» Exercise details: Please, without the pictures, retype exactly the lines from the start of the material through the line that holds "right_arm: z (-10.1".

» Supplied information:

------------------------------------------------------------

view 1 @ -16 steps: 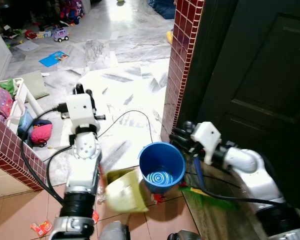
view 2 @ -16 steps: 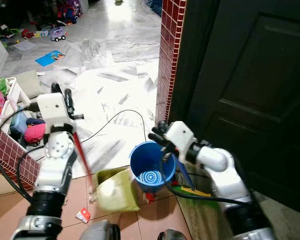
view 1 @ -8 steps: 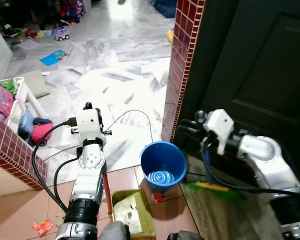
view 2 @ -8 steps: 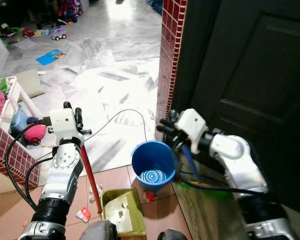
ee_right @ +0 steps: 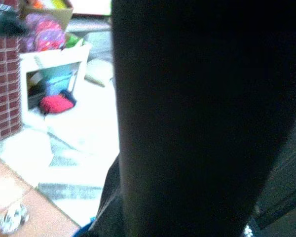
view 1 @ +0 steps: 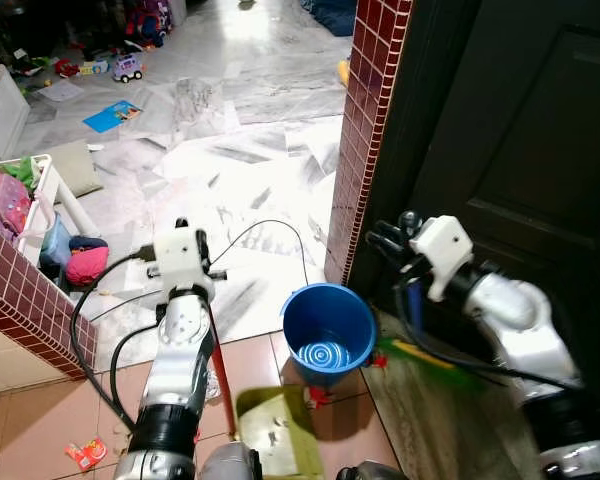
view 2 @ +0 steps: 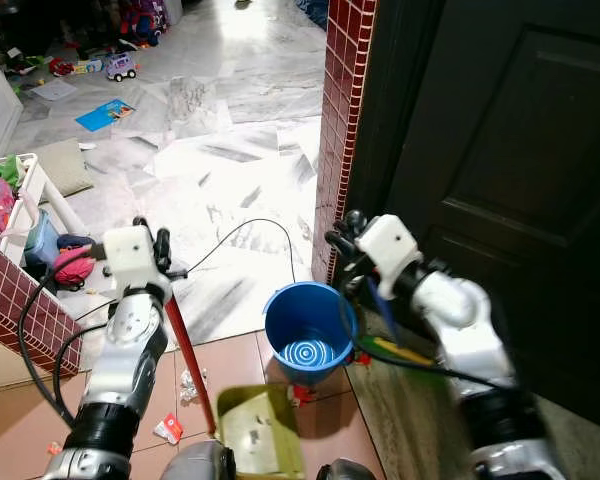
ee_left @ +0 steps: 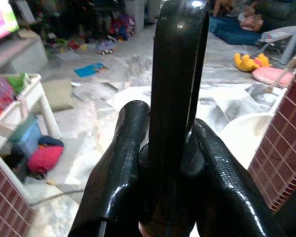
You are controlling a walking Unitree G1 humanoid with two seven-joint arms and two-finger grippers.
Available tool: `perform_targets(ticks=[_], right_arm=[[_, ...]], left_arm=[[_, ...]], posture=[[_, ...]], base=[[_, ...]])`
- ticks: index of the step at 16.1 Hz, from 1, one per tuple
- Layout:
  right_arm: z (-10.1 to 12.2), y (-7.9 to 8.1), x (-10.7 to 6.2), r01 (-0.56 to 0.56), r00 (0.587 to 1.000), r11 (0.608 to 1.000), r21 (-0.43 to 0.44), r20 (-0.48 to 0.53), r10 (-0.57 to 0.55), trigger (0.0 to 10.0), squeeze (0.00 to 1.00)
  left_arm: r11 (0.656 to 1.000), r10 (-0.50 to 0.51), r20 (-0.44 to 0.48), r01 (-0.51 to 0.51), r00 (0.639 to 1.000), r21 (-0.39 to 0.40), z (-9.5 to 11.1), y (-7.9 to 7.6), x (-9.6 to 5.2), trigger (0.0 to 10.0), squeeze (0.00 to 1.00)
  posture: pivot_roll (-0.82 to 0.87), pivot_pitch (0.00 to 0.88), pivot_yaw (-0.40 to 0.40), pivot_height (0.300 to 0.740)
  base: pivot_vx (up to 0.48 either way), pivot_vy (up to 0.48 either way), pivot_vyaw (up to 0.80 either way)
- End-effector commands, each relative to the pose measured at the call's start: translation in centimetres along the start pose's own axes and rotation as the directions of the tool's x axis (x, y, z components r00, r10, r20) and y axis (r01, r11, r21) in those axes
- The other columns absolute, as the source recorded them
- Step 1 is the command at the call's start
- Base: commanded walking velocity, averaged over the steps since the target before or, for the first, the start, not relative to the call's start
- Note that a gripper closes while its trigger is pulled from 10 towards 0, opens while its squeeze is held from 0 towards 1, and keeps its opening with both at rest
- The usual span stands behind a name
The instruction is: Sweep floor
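my left fingers (ee_left: 138, 163) clamped on black top of red dustpan handle (view 1: 220, 375); green dustpan (view 1: 275, 435) on tile floor (view 1: 40, 430), near, left of blue bucket (view 1: 328, 330). my right fingers (view 1: 390, 240) closed round blue broom handle (view 1: 412, 312); green broom head (view 1: 425, 362) on floor right of bucket, by dark door (view 1: 520, 150).

One blue bucket (view 1: 328, 327), one green dustpan (view 1: 274, 432), one broom (view 1: 420, 352), two grippers.
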State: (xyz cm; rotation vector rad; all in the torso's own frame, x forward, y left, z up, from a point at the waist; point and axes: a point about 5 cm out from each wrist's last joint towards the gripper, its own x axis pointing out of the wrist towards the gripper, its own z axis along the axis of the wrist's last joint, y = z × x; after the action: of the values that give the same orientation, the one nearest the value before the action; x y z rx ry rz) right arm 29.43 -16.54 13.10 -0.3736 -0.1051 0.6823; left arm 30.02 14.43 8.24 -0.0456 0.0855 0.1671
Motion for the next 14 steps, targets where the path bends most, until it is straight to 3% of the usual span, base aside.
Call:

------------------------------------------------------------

» Written answer:
view 1 @ -16 steps: 
view 2 @ -16 steps: 
view 1 @ -8 steps: 
view 2 @ -8 steps: 
ee_right @ +0 steps: 
view 1 @ +0 steps: 
view 2 @ +0 steps: 
ee_left @ +0 steps: 
You are controlling a walking Unitree G1 humanoid with two seven-joint arms and two-finger grippers.
Available tool: `perform_targets(ticks=[_], right_arm=[[_, ...]], left_arm=[[_, ...]], posture=[[_, ...]], base=[[_, ...]])`
- ticks: index of the step at 16.1 Hz, from 1, one per tuple
- Layout:
  right_arm: z (-10.1 to 12.2), y (-7.9 to 8.1), x (-10.7 to 6.2), r01 (-0.56 to 0.56), r00 (0.587 to 1.000), r11 (0.608 to 1.000), r21 (-0.43 to 0.44), r20 (-0.48 to 0.53), r10 (-0.57 to 0.55), trigger (0.0 to 10.0), squeeze (0.00 to 1.00)

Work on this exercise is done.